From Vajrayana Tara to Bengali Baul: A Computational Study of Lexical Transmission Across Buddhist, Shakta, and Vaishnava Traditions in Bengal
Summary
A computational corpus study analyzed vocabulary relationships across eight Bengali and Sanskrit devotional literature traditions from the 8th to 19th centuries, including Buddhist Vajrayana, Shakta Tantra, Vaishnava, and Baul. Researchers used TF-IDF character n-gram vectorization and cosine similarity on 75 texts to quantify the historical claim of Buddhist Vajrayana vocabulary absorption into Shakta Tantra. A central finding reveals that 12th-century Bridge Tara texts (Buddhist-Shakta transitional) exhibit a 0.54 cosine similarity to Shakta Kali texts, an 8.5-fold contrast compared to the 0.0 similarity of Vaishnava Gitagovinda texts. This demonstrates the specificity of Buddhist-Shakta lexical transmission. Furthermore, Brihannilatantra Tara texts show Shakta-to-Buddhist vocabulary ratios of 2.0 to 4.0, and Ramprasad Sen's 18th-century Kali songs contain 56 occurrences of "Tara" alongside 103 of "Kali." The study also found Vaishnava Bengali tradition contributes to modern Baul vocabulary (0.29 similarity), slightly less than the Buddhist Sahajiya chain (0.31). These results offer the first quantitative evidence for Buddhist-Shakta syncretism in Bengal.
Key takeaway
For research scientists studying historical linguistic evolution, this computational approach offers a robust method to quantify previously unquantified claims of lexical transmission. You can apply TF-IDF character n-gram vectorization and cosine similarity to corroborate syncretic processes across diverse textual corpora. This allows you to move beyond qualitative arguments, providing measurable evidence for cultural exchange and vocabulary absorption in historical datasets.
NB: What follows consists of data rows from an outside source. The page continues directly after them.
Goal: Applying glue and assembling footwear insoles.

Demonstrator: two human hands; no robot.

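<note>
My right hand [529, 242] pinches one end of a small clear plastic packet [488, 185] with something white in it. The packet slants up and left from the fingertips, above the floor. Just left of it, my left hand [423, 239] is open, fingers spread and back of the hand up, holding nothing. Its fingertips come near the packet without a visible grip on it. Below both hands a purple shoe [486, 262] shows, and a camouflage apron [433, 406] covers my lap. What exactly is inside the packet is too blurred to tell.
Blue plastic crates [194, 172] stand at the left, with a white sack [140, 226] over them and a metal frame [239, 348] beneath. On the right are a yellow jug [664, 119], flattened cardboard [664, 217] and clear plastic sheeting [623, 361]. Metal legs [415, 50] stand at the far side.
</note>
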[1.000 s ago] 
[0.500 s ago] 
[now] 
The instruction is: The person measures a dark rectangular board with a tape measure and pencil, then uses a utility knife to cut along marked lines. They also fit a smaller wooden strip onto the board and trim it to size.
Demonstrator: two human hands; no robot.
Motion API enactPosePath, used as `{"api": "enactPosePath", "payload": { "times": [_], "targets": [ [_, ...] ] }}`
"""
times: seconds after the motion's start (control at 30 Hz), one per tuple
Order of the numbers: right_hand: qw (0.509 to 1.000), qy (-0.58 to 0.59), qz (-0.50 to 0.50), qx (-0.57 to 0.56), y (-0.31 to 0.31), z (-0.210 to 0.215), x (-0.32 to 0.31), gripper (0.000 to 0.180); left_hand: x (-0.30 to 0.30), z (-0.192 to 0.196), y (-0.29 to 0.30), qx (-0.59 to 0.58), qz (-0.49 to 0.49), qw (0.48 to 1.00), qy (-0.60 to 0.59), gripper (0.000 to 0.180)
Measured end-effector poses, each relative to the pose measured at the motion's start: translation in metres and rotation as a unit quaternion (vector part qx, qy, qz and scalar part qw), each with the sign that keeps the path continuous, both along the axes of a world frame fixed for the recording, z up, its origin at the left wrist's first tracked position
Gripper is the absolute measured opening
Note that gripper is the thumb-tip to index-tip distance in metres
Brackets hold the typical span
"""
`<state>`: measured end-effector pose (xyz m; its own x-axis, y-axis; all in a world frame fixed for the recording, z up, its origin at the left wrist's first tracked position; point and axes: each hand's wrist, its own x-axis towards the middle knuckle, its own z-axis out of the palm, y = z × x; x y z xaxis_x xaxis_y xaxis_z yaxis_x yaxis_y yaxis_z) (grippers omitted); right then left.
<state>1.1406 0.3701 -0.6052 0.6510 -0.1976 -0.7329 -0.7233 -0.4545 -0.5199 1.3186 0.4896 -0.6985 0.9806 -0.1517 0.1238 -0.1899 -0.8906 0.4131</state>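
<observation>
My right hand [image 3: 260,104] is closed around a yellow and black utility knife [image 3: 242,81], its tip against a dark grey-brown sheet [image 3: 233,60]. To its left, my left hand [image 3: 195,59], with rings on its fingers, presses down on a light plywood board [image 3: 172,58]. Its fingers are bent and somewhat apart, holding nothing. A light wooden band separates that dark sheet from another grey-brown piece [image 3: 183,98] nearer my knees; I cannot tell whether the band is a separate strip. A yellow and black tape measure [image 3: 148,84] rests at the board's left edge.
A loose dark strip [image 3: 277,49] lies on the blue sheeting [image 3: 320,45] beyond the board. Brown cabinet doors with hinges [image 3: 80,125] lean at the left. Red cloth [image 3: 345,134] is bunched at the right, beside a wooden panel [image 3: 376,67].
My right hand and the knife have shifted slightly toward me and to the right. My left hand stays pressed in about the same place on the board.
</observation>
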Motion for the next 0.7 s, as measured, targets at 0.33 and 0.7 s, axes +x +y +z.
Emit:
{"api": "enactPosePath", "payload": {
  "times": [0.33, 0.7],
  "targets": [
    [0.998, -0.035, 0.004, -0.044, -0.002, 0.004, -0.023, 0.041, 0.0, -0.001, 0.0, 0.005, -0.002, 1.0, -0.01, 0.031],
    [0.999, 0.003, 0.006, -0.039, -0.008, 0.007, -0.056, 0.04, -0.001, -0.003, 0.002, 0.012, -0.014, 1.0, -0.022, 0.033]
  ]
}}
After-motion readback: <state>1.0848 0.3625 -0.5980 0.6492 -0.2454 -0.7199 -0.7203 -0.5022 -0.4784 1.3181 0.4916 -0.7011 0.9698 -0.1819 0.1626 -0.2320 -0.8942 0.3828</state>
Consider integrating similar quantitative methods into your next historical linguistics project.
Key insights
Computational linguistics can quantitatively corroborate historical claims of lexical transmission and syncretism across religious traditions.
Principles
- Lexical similarity can quantify historical cultural transmission.
- Specificity tests validate cross-tradition vocabulary absorption.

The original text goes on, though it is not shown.